When asked whether a local lockdown should have been brought in earlier, he said: ‘If as seems to be the case, the figures suggest there are issues in the city, I would wish that they had shared that with us right from the start, and I wish they had taken a more speedy decision rather than leaving it 11 days from the Secretary of State’s first announcement…
‘That’s a long gap, and a long time for the virus to spread.’
Dr Bharat Pankhania, Senior Clinical Lecturer at University of Exeter Medical School predicted more cities will be locked down in the same way.
He said: ‘Going forward; six months, nine months from today, we will have outbreaks in Manchester, Birmingham – other big cities’.
Young people in Leicester, who are believed to be disproportionately affected by the return of the virus, are unsurprised Covid is making a comeback.
Molly Farmer-Law, 16, has just finished her GCSE year and said friends could not resist the temptation to party, even though she has stayed in.
‘Quite a few people have been meeting up’ she said.
‘Not many people my age were taking it seriously. People had just finished school and wanted to meet. We’ve seen it on videos.’
And even if pubs and clubs stay closed in Leicester few think it will curb social activity among the 18 to 30s as the summer moves into full swing.
‘Everyone is still doing what they were doing before’ said Grace, 27, who did not want to give her full name.
‘People will find somewhere for a drink. If they can’t get it in Leicester they will go elsewhere or to illegal raves.
‘There are a lot of abandoned warehouses around here, or they’ll go to Nottingham or Loughborough. They will find somewhere’ said the healthcare assistant, who has seen many cases of Covid among the people she cares for.
Student Faith Owolambi, 21, agreed. ‘They will go somewhere else to meet up. Birmingham and Coventry are not far, or they will just go to the park.’
Pubs, clubs and restaurants in Leicester were already struggling financially after the lockdown began on March 23, and are now faced with another two weeks without being able to trade.
The Konak Turkish restaurant on the edge of the city centre has lost £50,000 and laid off 20 of its 26 staff since the lockdown began.
‘They said we could open on July 4 and we were sold out,’ said front of house manager Osman Macit, who is 24
‘We had taken 46 bookings and we had spoken to staff about coming back and now we have to cancel all of that. It is all going out of the window. And we don’t know if it is going to be two weeks or more.’

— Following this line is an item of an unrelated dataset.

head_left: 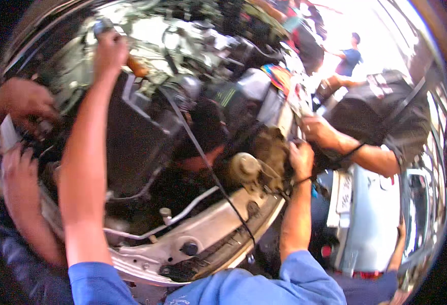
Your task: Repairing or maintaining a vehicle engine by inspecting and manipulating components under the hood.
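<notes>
My left arm reaches far across an open car engine bay. My left hand [110, 53] is closed around something with a rounded, bluish-grey top, smeared by motion and too unclear to name. Just right of its wrist shows an orange part [137, 66]. At the car's front right edge, my right hand [302, 156] is closed, its fingers curled by the body rim. What they grip, if anything, is hidden. A co-worker's hand [317, 129] is close above it. Between my arms lie a dark panel [132, 137] and a round tan part [245, 168].
Two more hands work at the left, one upper hand [30, 104] and one lower hand [19, 165]. A person's dark-haired head [203, 124] is low inside the bay. A thin black rod [205, 157] slants across it. A light blue car [373, 218] stands at right.
</notes>
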Motion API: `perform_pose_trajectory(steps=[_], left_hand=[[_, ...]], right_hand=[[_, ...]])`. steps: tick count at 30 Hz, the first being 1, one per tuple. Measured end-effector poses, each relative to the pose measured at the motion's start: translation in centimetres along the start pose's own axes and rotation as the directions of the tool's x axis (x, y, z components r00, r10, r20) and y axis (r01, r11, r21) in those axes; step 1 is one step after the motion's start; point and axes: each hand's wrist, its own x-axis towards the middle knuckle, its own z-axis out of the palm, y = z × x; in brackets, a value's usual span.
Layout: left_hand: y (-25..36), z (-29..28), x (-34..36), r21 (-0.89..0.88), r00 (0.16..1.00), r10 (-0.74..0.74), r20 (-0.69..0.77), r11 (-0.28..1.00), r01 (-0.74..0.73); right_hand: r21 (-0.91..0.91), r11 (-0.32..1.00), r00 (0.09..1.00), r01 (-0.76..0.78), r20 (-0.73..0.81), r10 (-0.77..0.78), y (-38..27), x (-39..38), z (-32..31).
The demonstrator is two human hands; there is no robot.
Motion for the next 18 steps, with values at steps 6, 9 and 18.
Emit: perform_pose_trajectory(steps=[6,9,18], left_hand=[[-1.2,-0.1,1.0,0.02,0.997,0.06,0.047,0.998,-0.061],[-1.3,-0.1,0.9,0.046,0.989,0.146,-0.009,0.988,-0.145],[-1.3,-0.1,1.2,-0.023,0.992,0.127,0.012,0.992,-0.127]], right_hand=[[0.434,0.901,0.986,0.008,-0.155,0.067,-0.3,-2.2,0.9],[0.442,0.897,0.969,0.013,-0.226,0.097,-1.1,-2.9,1.3],[0.459,0.888,0.952,0.034,-0.285,0.111,-0.9,-3.1,1.8]])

Meanwhile, some Leicester residents are warning other cities to take the threat of a second wave seriously, since they could be next.
Retired maths teacher Mohamed Ahmed, 58, has been wearing a mask throughout the pandemic and does not intend to remove it when outdoors until next spring.
‘I think this will happen in other places’ he said. ‘Once the lockdown is opened up people will not be that bothered and they will pass it on to other people.’
At Leicester Market, which has remained open throughout the pandemic, traders insisted the new rise of Covid in the city had nothing to do with them.
‘The market has not been closed, but even now people are still scared to come out’ said Stephen Powley, 56, who has worked on Leicester Market for more than 40 years.
The greengrocer, who was doing a reasonable trade in fresh fruit even though the number of shoppers is well down on pre-pandemic levels and more than half the pitchers are empty.
‘There is more space here than queueing for the shops,’ said the veteran trader, who has his son, Jack, 15, alongside while the schools are closed.
‘This is safer than Sainsbury’s or any other supermarket. It is spread out, it’s in the open air. We have notices asking people to stay two metres apart and not to handle the produce.’
Colleague Buddy Abbott, 55, who came on the market as a teenage apprentice agreed. ‘There have been no signs of Covid among market traders. If there was the market would be closed straight away.’
Leicester barber Blake Edwards, 38, had been ready to reopen his salon on July 4 before learning he would have to sit back and wait.
The 38-year-old said the situation in Leicester was ’embarrassing’.